Choose home contractors with extreme care

A change is as good as a holiday, they say, and this is the thinking behind many homeowners’ decisions to make alterations to their properties. But there is also big money at stake if the work is not done properly.
“At the moment, a very strong driver for home improvements is the difficulty in obtaining bond finance,” says Harcourts Africa CEO Richard Gray. “Many people who might otherwise have moved to a bigger or more luxurious property just don’t want to go through the hassle and anxiety of applying for a new bond, so they are staying put and upgrading their existing homes.
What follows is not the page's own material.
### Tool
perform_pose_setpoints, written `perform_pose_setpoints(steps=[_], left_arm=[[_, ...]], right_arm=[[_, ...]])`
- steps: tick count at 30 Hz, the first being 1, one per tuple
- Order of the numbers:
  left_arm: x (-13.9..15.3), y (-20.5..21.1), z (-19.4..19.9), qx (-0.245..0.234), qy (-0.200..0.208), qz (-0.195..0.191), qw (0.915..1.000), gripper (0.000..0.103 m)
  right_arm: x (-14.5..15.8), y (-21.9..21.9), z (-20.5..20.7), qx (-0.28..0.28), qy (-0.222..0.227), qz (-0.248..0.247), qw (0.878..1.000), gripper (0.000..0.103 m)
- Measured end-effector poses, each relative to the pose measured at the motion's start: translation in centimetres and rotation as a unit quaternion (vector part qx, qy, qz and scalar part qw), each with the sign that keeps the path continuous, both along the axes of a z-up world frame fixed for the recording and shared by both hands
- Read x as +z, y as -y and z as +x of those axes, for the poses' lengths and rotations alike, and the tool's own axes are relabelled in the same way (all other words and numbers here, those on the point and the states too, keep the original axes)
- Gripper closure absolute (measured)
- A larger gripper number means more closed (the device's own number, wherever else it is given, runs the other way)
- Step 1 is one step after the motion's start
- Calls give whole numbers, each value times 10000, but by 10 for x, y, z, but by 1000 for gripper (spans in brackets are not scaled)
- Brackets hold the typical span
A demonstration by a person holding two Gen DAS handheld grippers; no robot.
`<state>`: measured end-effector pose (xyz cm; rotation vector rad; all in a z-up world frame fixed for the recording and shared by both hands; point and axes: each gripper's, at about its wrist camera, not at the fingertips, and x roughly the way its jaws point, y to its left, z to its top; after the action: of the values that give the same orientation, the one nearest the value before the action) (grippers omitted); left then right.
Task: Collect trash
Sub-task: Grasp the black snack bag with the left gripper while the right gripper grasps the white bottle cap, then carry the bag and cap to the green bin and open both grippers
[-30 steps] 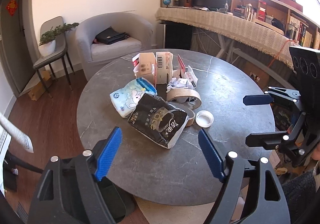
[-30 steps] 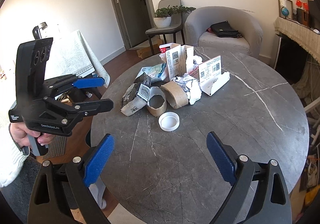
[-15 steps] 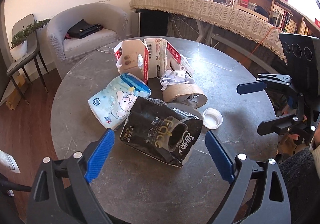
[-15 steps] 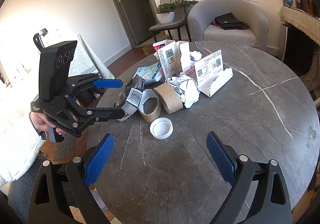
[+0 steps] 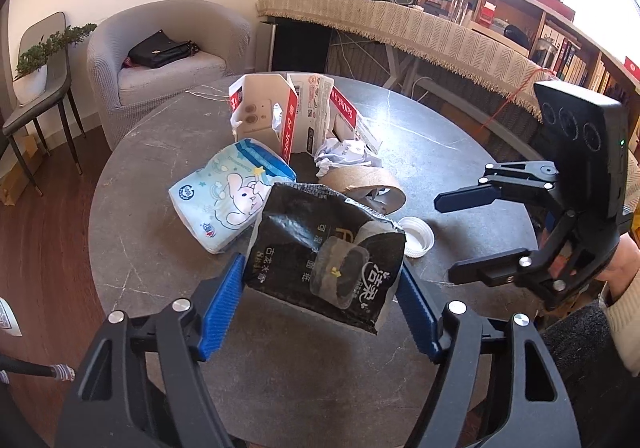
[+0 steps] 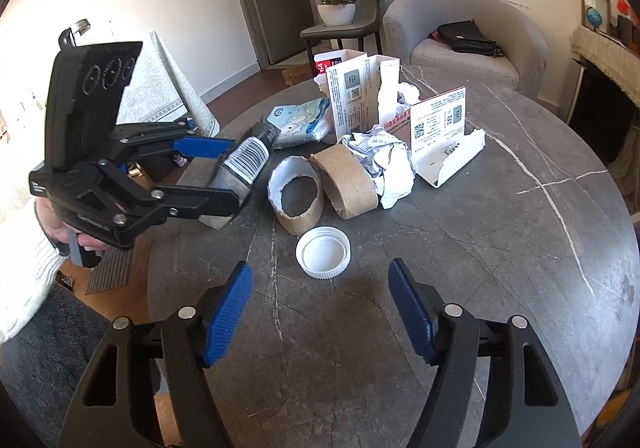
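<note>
Left wrist view is showing the left gripper (image 5: 320,304) closing its jaws around the black bag (image 5: 326,252), pads touching both sides, with the blue tissue pack (image 5: 224,199) just beyond. Right wrist view is showing the right gripper (image 6: 318,312) narrowing with nothing between its jaws, the white cap (image 6: 323,251) lying just ahead. Bare surface (image 6: 520,248) is stretching right toward the round edge. Cardboard rolls (image 6: 344,185) are partly hiding crumpled paper (image 6: 384,159).

Grey armchair (image 5: 168,47); wood floor (image 5: 36,232); sunlit shelves (image 5: 520,19)
</note>
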<state>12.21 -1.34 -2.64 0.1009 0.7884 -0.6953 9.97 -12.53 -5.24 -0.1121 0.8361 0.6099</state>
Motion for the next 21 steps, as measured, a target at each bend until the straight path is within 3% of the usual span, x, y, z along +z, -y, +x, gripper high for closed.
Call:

“And they are further persuaded by the high costs of relocation, including transfer duty, bond registration costs and legal fees, which on a R1m property, for example, are now around R45 000, excluding the agent’s commission to sell an existing house. You can make quite a lot of improvements for that.”
The trend is reflected, he says, in the latest FNB Property Barometer, which shows big increases in the number of homeowners who are now fully maintaining their homes (35,5%, up from 28% in 2009) and those who are maintaining and making some improvements (36,3%, up from 31,5% in 2009) – but also shows that almost 70% of those spending money on their properties are doing so for their own convenience and not because they are planning to sell.
“Meanwhile, although Stats SA recorded a drop in the square metreage of home additions and alterations last year, the work completed was still worth a large amount – some R7,4m – and plans were passed for a further R15,4m worth of such work over the next year or two.
“In other words, there is a lot of homeowners’ hard-earned money at stake here, and the situation is exacerbated by the fact that residential building costs did not come down in line with the drop in home values during the recession. Indeed, they rose more than 10% last year, taking the average cost per square metre to around R6800.”
Consequently, says Gray, homeowners need to be very careful when hiring building contractors. “Not being experts in the field, most people tend to focus on project duration and cost, when their first consideration should be the track record of any home improvement company they talk to.
“Bearing in mind that stories of a pleasant building experience, where everything ran smoothly, all was done to the satisfaction of the property owner and the project was completed on time and within budget are few and far between, they should firstly insist on recent references from former customers and be sure to contact them personally and hear what they have to say before committing to any contract.” 
In limiting your risk, he says, it is also important to establish whether the contractor is a member of the relevant industry association, how long the company has been in business and how many similar projects it has successfully completed. Other vital questions to ask are whether or not the contractor has insurance against injury and whether the people doing the work will be his employees, subcontractors or casual labourers.